INSTRUCTIONS TO FOLLOW: Below is a block of entries; repeat exactly the lines starting at the line that contains "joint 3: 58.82" and ending at the line that contains "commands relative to", both included.

┌─ PROVIDED RECORDS

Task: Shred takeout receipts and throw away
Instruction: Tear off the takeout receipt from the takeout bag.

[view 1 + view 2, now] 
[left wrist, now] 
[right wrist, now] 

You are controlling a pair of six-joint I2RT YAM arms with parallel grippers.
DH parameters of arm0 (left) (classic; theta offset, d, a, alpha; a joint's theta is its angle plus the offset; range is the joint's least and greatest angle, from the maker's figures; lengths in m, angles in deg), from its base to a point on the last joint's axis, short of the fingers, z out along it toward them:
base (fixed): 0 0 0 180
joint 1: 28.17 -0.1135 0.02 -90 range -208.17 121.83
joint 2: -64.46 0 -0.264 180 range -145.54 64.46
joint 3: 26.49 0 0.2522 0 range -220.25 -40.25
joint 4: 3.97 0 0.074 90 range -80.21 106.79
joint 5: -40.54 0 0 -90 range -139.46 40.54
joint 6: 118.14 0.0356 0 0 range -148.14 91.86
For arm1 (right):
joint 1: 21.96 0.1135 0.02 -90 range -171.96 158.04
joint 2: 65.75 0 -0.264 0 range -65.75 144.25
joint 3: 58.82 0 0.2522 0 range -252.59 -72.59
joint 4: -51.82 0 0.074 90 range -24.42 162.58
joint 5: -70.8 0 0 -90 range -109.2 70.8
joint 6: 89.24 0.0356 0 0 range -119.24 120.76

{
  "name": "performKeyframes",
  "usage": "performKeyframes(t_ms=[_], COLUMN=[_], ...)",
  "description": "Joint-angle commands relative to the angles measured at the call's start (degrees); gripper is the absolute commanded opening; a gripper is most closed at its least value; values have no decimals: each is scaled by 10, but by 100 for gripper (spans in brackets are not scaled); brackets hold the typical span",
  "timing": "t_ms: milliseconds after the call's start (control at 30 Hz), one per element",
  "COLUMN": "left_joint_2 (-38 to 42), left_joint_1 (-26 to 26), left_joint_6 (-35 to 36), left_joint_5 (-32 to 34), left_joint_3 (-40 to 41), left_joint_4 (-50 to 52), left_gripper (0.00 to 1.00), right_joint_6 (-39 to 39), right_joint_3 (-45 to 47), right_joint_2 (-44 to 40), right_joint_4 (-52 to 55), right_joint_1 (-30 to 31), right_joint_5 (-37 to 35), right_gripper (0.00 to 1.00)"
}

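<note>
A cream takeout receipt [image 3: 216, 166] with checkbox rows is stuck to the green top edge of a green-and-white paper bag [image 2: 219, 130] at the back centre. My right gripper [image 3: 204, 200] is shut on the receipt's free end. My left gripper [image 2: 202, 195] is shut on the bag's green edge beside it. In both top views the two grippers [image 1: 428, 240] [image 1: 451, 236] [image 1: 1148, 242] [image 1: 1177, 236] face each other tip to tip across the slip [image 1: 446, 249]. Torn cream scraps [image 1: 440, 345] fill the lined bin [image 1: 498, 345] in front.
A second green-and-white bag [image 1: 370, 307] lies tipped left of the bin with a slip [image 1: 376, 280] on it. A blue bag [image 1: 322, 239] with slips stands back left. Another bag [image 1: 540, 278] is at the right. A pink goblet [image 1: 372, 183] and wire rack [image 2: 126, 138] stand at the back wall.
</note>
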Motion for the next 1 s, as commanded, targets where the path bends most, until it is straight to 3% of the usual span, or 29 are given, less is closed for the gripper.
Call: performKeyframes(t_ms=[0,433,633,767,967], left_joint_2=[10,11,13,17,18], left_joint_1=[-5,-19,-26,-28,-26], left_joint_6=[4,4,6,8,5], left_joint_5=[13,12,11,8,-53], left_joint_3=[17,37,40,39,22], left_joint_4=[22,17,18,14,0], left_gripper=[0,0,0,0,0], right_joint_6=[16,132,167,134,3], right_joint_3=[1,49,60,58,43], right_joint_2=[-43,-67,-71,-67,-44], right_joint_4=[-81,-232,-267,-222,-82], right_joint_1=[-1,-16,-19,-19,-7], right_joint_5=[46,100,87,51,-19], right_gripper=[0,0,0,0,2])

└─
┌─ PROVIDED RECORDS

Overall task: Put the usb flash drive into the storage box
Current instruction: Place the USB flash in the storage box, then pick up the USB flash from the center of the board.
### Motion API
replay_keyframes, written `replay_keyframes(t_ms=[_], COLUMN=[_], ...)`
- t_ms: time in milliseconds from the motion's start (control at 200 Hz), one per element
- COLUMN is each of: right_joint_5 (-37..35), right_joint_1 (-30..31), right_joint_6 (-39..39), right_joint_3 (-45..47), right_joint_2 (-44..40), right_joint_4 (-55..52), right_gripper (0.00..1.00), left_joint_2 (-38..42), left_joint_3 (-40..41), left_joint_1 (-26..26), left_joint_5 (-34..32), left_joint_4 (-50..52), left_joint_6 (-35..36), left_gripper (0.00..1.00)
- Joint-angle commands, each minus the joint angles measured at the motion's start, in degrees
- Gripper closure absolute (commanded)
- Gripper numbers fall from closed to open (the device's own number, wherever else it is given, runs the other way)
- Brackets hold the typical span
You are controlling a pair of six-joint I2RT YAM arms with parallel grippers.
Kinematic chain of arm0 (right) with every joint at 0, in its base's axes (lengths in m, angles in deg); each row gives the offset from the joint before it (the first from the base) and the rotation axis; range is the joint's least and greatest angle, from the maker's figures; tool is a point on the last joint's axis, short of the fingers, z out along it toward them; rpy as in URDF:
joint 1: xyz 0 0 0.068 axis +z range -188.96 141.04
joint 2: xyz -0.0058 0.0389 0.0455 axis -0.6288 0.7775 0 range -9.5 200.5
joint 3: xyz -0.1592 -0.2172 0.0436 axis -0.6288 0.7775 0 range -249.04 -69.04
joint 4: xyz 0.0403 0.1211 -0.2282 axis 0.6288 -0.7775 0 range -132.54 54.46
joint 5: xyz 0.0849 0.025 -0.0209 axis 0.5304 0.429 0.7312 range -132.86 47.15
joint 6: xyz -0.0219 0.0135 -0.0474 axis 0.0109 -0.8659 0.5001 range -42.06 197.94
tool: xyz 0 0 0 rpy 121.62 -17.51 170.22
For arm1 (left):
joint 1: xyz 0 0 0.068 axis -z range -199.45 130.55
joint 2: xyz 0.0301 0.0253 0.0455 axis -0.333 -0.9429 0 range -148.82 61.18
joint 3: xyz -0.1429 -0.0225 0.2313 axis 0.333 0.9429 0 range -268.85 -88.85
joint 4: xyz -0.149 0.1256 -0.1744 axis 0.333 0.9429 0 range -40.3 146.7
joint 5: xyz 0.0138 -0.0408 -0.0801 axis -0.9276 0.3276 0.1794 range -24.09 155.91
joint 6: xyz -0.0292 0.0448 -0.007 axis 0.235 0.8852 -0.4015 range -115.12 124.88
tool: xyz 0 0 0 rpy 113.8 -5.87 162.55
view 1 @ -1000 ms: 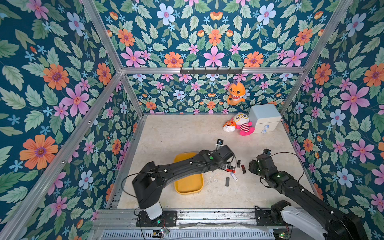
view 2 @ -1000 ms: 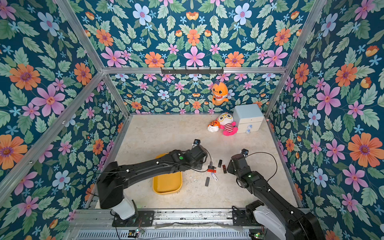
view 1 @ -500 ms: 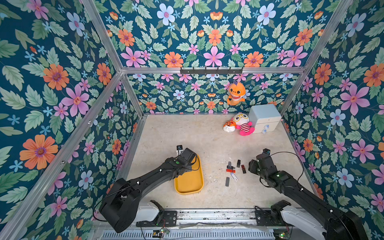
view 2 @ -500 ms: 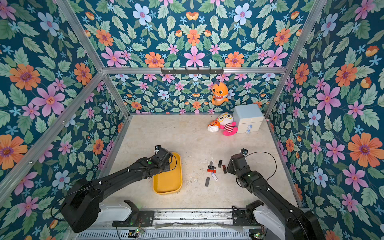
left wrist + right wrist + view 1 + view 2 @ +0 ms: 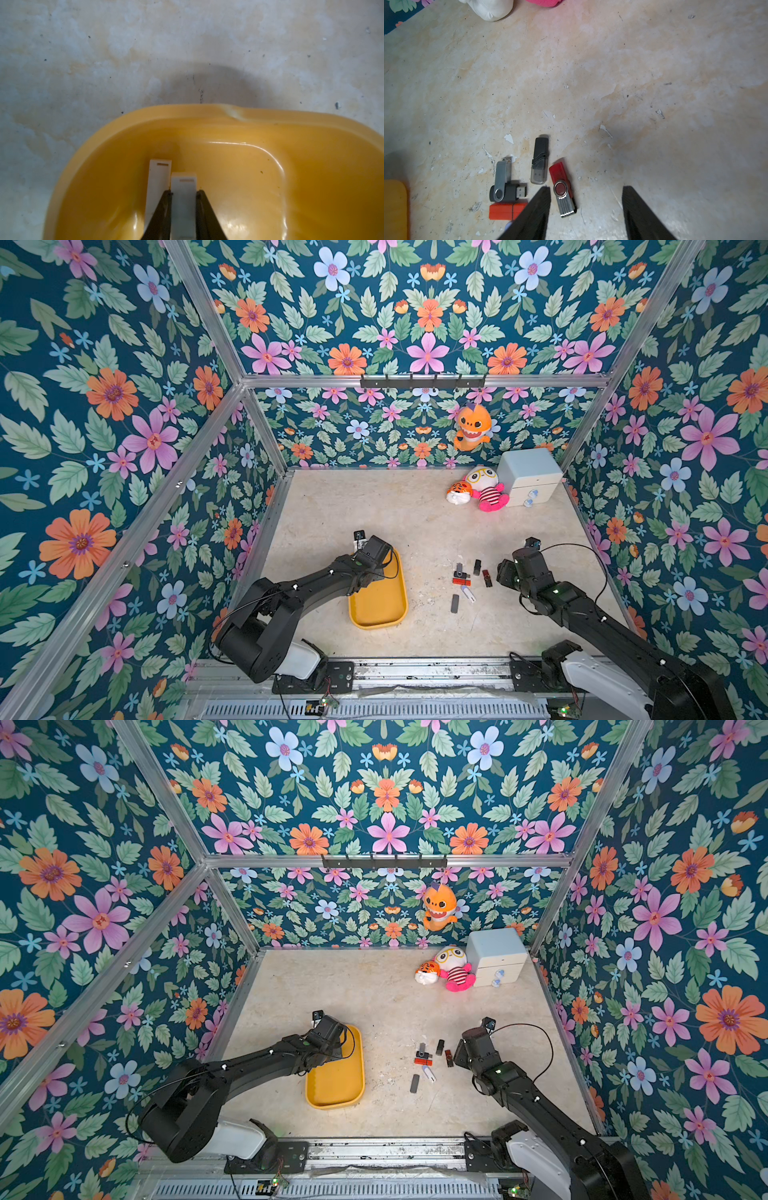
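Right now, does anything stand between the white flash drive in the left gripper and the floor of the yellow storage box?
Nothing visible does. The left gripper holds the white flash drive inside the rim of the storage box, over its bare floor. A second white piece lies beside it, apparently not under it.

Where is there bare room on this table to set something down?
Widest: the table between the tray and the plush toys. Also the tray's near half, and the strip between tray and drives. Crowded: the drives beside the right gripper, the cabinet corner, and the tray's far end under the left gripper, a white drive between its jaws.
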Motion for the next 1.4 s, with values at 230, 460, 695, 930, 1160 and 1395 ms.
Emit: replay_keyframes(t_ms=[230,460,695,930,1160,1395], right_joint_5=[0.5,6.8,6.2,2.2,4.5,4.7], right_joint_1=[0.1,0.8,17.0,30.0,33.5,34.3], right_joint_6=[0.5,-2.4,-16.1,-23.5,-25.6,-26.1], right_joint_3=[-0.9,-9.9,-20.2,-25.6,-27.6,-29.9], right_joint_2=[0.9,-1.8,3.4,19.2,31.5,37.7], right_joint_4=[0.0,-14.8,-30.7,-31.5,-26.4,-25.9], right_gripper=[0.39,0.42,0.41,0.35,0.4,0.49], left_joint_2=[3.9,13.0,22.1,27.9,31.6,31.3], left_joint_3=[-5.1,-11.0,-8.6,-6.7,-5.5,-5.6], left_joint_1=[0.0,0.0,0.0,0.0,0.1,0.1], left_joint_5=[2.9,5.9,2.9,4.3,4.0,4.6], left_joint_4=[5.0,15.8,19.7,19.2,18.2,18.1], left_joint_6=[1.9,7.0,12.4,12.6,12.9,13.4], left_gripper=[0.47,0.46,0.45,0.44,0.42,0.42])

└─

RESULT BELOW:
joint 3: 58.82 0 0.2522 0 range -252.59 -72.59
joint 4: -51.82 0 0.074 90 range -24.42 162.58
joint 5: -70.8 0 0 -90 range -109.2 70.8
joint 6: 89.24 0.0356 0 0 range -119.24 120.76

{
  "name": "performKeyframes",
  "usage": "performKeyframes(t_ms=[_], COLUMN=[_], ...)",
  "description": "Joint-angle commands relative to the angles measured at the call's start (degrees); gripper is the absolute commanded opening; a gripper is most closed at its least value; values have no decimals: each is scaled by 10, but by 100 for gripper (spans in brackets are not scaled); brackets hold the typical span",

The exercise was answered completely.